Para 2022, a expectativa é que o volume de investimentos em startups no mundo, incluindo o Brasil, continue crescendo e consolidando grandes startups que fizeram IPO e buscaram grandes investimentos internacionais. Outro fator visto com otimismo é a volta dos eventos presenciais.

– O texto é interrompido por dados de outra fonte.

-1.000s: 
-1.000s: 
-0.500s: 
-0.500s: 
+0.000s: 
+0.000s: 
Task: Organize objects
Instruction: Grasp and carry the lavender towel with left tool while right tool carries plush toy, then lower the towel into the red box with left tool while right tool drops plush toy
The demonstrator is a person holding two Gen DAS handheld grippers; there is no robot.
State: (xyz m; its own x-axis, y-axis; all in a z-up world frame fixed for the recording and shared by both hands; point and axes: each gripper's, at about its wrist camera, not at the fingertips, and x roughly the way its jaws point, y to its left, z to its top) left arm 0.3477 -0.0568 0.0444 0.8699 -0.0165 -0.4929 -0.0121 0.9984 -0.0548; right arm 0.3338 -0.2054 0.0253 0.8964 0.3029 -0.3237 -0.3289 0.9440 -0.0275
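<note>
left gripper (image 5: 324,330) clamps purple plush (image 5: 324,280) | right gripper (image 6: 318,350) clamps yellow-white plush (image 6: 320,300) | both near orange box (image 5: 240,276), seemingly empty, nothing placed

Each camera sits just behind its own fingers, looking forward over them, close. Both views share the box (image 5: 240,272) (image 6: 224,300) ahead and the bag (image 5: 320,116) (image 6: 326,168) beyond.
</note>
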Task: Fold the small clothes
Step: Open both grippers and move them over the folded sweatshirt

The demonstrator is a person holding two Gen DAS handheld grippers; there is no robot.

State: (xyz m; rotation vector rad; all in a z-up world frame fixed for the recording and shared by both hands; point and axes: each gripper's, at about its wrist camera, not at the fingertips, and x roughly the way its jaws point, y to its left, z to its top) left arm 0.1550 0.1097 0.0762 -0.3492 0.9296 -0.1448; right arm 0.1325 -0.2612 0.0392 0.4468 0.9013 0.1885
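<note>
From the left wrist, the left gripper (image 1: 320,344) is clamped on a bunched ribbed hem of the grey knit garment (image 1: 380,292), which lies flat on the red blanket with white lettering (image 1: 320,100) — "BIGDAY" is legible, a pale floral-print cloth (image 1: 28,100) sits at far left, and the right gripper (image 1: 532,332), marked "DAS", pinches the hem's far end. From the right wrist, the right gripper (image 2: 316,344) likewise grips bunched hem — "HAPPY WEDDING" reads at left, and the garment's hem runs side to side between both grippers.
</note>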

“Vamos continuar na mesma toada de investimentos, com muito dinheiro fluindo. As empresas que fizeram IPO vão continuar investindo, fazendo aquisições. Também vamos mirar novamente a diversidade dentro do mundo da inovação, como já estava acontecendo em 2019. As startups vão puxar a transformação dos modelos de trabalho. Os jovens não vão mais aceitar um trabalho 100% presencial. E, por fim, temos uma necessidade de olhar para as startups que estão em uma fase inicial. Vão começar a surgir mais programas de fomento e suporte, vindos do governo e da iniciativa privada. Vamos voltar para os eventos presenciais em altíssimo volume. Eles querem voltar a encontrar, a fazer o networking. O on-line leva conteúdo, mas não conexão para empresas e profissionais”, completa o diretor de Comunidades da Abstartups.